[Data Boundary: Start]

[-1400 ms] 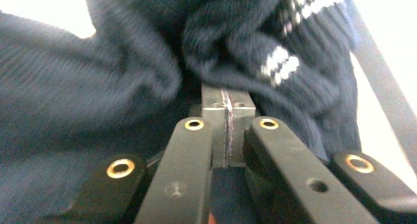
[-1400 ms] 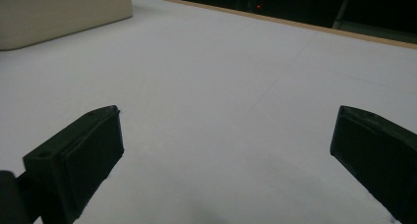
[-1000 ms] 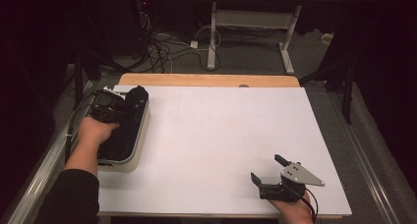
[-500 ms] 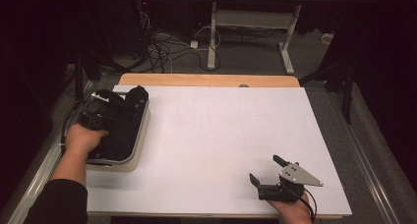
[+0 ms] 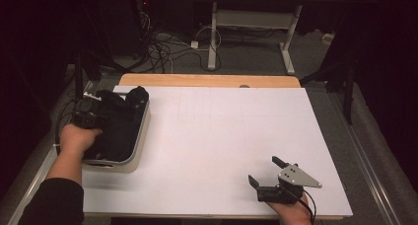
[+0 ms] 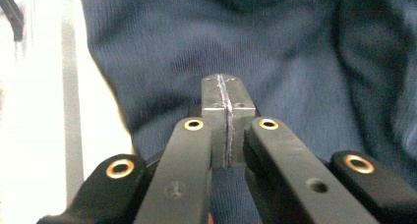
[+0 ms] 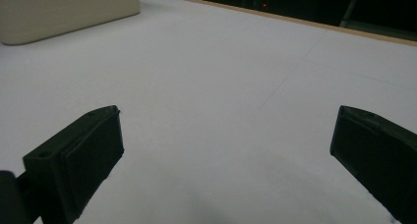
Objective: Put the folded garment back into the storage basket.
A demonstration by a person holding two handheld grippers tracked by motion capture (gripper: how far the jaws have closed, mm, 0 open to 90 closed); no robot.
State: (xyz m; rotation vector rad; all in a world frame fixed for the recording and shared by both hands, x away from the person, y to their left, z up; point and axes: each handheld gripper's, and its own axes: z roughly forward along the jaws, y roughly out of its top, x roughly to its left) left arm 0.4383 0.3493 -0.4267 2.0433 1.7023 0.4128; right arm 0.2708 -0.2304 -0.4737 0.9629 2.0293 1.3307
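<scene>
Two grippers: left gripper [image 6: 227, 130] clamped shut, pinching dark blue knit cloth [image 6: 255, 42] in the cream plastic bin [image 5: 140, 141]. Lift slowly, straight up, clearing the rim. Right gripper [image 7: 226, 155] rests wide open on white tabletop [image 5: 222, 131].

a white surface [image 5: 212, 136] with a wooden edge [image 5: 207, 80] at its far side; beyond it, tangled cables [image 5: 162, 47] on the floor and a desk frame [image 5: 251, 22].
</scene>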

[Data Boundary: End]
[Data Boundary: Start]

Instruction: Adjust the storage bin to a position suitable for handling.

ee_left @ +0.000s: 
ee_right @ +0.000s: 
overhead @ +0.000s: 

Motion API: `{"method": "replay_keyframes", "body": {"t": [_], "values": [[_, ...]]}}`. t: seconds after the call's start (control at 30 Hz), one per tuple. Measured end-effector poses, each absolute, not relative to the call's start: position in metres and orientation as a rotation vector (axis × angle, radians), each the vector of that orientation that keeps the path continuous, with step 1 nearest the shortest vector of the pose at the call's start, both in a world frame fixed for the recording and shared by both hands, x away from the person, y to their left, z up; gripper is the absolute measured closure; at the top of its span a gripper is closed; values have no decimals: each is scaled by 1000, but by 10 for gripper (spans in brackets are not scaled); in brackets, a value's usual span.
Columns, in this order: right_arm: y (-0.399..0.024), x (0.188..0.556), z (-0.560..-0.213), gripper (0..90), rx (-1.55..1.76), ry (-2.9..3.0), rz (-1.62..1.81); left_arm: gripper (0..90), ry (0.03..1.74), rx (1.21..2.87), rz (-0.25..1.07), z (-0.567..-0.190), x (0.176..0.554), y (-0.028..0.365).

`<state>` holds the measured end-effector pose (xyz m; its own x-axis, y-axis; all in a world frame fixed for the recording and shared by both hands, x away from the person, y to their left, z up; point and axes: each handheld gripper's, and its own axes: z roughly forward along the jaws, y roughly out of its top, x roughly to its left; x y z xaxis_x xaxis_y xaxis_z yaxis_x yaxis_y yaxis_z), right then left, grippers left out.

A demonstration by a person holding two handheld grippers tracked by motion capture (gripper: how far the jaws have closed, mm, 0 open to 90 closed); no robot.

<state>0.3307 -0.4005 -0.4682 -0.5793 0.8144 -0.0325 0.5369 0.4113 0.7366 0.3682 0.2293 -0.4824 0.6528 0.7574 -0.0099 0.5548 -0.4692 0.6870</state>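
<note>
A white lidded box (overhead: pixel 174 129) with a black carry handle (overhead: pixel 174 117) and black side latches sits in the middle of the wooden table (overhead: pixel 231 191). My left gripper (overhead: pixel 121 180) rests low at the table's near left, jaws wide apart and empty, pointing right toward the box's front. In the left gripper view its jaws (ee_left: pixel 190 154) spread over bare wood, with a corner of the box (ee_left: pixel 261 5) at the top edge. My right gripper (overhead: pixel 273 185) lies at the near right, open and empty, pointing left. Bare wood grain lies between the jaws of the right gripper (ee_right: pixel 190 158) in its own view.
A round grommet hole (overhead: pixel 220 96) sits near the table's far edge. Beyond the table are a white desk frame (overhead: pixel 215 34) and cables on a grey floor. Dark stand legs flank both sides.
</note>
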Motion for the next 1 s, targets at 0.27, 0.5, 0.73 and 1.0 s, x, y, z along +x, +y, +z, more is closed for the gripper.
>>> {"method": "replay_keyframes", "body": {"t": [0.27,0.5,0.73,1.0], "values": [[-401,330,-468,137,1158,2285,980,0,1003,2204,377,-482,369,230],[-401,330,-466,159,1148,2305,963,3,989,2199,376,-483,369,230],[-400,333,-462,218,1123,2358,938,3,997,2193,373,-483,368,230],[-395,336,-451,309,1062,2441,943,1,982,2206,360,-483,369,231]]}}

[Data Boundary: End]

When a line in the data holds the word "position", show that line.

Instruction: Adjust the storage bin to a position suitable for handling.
Motion API: `{"method": "replay_keyframes", "body": {"t": [_], "values": [[_, ...]]}}`. t: seconds after the call's start (control at 30 Hz), one per tuple. Measured end-effector poses, each absolute, not relative to the call's start: position in metres and orientation as a rotation vector (axis × angle, radians), each the vector of that orientation that keeps the path continuous, with step 1 nearest the shortest vector of the pose at the call's start, both in a world frame fixed for the recording and shared by both hands, x away from the person, y to their left, z up; gripper is the absolute measured closure; at the top of its span a gripper is closed; values have no decimals: each is scaled by 1000, but by 10 for gripper (spans in brackets are not scaled); in brackets, a value's usual span.

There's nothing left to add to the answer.